- [What this task involves] Print the lines of the data, starting with the first, up to and including the line where "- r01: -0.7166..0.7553" appears.

======

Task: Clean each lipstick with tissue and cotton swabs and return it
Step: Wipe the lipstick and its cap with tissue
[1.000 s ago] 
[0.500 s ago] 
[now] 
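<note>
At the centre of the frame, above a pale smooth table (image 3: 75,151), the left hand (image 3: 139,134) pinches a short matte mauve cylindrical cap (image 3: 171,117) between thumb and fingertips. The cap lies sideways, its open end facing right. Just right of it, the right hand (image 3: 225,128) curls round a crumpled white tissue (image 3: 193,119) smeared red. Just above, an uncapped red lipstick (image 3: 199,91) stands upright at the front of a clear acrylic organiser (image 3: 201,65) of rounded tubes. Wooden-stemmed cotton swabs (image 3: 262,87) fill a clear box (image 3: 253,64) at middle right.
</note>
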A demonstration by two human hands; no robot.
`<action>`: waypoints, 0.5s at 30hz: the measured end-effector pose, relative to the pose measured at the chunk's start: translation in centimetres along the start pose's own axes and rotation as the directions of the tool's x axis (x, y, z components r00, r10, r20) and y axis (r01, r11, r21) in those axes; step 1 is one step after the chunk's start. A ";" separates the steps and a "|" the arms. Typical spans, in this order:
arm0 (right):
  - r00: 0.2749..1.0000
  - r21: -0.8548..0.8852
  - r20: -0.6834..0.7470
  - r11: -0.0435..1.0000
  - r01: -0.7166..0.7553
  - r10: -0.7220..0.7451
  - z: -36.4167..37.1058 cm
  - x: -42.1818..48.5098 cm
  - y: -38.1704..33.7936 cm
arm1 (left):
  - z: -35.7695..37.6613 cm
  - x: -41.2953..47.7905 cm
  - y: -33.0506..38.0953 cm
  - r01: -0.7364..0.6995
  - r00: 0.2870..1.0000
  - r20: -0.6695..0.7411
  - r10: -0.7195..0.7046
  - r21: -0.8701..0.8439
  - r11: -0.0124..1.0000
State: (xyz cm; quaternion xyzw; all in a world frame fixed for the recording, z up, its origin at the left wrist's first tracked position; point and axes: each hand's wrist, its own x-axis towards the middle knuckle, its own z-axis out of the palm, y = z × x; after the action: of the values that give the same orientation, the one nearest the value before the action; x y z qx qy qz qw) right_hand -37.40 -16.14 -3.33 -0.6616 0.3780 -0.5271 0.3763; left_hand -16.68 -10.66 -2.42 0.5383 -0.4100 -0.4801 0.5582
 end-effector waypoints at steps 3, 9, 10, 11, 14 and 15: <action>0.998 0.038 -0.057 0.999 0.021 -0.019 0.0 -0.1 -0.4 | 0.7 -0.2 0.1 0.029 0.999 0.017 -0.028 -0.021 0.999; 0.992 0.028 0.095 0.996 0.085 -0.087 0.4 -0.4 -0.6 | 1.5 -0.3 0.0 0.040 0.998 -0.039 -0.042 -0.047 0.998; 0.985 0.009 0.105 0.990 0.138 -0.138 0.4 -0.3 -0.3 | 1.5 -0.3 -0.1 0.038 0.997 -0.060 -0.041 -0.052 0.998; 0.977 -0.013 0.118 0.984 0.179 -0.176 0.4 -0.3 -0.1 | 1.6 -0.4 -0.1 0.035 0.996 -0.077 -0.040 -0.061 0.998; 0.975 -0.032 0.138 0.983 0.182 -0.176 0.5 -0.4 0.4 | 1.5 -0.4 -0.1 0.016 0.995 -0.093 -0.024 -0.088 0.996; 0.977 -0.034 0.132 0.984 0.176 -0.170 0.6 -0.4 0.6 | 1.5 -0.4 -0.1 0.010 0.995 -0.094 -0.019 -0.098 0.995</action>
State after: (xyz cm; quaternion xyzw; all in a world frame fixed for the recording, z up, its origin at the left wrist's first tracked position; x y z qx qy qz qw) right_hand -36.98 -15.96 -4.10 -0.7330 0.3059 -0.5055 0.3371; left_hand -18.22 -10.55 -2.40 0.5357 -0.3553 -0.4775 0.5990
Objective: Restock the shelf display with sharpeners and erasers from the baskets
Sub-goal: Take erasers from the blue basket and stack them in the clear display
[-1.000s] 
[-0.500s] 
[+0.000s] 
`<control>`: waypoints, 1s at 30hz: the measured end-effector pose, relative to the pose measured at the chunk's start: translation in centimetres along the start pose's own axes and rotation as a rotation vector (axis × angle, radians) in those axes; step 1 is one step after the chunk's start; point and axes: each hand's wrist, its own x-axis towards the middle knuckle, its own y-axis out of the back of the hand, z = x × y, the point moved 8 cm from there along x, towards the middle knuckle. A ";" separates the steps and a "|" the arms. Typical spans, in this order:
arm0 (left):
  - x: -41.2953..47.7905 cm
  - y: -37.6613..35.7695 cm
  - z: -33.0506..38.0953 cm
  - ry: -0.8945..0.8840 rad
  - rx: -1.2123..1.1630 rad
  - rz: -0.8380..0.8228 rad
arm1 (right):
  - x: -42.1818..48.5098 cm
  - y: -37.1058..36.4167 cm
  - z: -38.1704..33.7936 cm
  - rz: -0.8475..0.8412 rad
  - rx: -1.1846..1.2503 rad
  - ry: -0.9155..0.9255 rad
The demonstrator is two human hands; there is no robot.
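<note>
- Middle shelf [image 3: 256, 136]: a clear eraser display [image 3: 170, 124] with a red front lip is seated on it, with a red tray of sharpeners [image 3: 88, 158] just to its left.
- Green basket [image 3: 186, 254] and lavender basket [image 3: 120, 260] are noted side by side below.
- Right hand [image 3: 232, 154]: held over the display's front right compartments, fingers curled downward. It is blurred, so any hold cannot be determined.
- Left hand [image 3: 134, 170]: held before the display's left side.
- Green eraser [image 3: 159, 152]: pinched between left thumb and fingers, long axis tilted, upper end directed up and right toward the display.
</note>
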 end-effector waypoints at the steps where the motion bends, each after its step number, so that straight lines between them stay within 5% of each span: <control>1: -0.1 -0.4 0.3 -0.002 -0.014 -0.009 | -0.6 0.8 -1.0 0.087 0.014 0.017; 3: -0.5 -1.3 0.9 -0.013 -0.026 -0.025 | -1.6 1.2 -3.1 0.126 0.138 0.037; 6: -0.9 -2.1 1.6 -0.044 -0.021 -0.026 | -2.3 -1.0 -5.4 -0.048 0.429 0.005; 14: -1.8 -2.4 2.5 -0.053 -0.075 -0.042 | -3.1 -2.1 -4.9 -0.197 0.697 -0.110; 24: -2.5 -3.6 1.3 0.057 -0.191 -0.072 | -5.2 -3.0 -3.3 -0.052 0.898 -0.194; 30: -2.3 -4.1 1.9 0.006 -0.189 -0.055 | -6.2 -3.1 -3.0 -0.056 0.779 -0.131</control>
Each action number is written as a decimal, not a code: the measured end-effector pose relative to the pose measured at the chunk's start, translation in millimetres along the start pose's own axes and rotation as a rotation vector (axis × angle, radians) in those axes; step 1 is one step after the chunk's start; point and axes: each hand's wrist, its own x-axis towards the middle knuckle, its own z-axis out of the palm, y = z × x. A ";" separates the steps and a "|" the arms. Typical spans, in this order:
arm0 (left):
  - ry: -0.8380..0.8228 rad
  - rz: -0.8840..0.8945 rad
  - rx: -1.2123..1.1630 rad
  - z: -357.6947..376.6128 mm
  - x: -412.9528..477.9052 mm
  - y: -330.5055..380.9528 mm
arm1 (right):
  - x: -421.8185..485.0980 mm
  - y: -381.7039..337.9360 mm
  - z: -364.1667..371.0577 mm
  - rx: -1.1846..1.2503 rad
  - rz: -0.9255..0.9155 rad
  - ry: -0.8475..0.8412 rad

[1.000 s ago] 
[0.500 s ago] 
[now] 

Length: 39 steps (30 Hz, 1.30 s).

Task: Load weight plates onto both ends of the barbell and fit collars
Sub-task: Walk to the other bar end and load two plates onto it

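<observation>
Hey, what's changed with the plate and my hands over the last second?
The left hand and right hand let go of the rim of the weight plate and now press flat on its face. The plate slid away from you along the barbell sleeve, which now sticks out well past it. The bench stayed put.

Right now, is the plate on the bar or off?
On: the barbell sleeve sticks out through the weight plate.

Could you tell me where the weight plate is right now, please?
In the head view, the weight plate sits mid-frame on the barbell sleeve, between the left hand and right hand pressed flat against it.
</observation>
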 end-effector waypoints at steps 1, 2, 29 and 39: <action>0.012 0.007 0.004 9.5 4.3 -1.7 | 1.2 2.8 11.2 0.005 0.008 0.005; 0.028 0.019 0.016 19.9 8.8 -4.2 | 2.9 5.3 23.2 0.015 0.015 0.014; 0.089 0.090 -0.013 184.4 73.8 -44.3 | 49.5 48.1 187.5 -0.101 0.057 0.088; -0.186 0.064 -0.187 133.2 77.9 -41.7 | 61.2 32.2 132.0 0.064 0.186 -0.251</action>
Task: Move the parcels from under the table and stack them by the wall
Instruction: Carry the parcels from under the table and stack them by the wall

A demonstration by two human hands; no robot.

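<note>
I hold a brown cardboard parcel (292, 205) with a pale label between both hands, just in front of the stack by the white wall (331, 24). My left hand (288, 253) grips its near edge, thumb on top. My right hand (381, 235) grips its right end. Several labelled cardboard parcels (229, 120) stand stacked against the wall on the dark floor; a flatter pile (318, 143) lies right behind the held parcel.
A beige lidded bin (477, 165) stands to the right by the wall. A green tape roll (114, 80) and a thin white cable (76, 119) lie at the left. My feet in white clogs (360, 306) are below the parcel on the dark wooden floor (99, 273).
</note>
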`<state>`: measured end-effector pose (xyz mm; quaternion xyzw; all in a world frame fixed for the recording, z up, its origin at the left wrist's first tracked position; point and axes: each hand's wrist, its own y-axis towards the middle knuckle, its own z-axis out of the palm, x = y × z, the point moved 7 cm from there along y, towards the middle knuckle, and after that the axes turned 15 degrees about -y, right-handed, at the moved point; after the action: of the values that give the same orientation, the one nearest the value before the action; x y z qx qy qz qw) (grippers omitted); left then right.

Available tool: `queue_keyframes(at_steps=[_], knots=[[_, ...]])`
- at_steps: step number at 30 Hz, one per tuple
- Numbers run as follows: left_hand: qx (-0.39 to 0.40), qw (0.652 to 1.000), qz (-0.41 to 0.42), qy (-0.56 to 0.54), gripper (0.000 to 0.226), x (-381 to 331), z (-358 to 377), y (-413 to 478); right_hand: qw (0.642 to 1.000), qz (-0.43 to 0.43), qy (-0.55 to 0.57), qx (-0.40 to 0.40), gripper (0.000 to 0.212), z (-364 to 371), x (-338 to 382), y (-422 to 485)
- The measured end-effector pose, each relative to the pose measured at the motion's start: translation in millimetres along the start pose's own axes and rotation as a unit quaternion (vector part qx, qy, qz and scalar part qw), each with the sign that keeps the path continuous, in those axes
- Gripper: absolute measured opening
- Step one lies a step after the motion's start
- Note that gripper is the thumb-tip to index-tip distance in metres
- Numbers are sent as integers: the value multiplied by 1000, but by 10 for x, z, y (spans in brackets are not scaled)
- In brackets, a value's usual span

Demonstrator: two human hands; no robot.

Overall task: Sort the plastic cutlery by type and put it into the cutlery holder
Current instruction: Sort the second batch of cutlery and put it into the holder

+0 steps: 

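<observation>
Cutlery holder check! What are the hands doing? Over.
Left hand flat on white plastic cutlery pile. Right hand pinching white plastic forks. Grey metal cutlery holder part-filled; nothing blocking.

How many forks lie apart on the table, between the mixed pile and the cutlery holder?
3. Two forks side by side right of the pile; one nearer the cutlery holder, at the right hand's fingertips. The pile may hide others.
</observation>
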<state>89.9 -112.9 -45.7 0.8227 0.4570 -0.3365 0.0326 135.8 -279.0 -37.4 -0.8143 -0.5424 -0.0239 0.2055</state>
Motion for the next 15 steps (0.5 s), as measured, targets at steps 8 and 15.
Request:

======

- [Answer to this exercise]
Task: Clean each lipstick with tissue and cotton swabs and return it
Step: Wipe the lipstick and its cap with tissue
[1.000 s ago] 
[0.500 s ago] 
[now] 
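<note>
At the centre of the frame, above a pale smooth table (image 3: 75,151), the left hand (image 3: 139,134) pinches a short matte mauve cylindrical cap (image 3: 171,117) between thumb and fingertips. The cap lies sideways, its open end facing right. Just right of it, the right hand (image 3: 225,128) curls round a crumpled white tissue (image 3: 193,119) smeared red. Just above, an uncapped red lipstick (image 3: 199,91) stands upright at the front of a clear acrylic organiser (image 3: 201,65) of rounded tubes. Wooden-stemmed cotton swabs (image 3: 262,87) fill a clear box (image 3: 253,64) at middle right.
</note>
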A demonstration by two human hands; no robot.
`<action>`: waypoints, 0.5s at 30hz: the measured end-effector pose, relative to the pose measured at the chunk's start: translation in centimetres along the start pose's own axes and rotation as the directions of the tool's x axis (x, y, z components r00, r10, r20) and y axis (r01, r11, r21) in those axes; step 1 is one step after the chunk's start. A ";" separates the steps and a "|" the arms. Typical spans, in this order:
arm0 (right):
  - r00: 0.2749..1.0000
  - r21: -0.8548..0.8852
  - r20: -0.6834..0.7470
  - r11: -0.0435..1.0000
  - r01: -0.7166..0.7553

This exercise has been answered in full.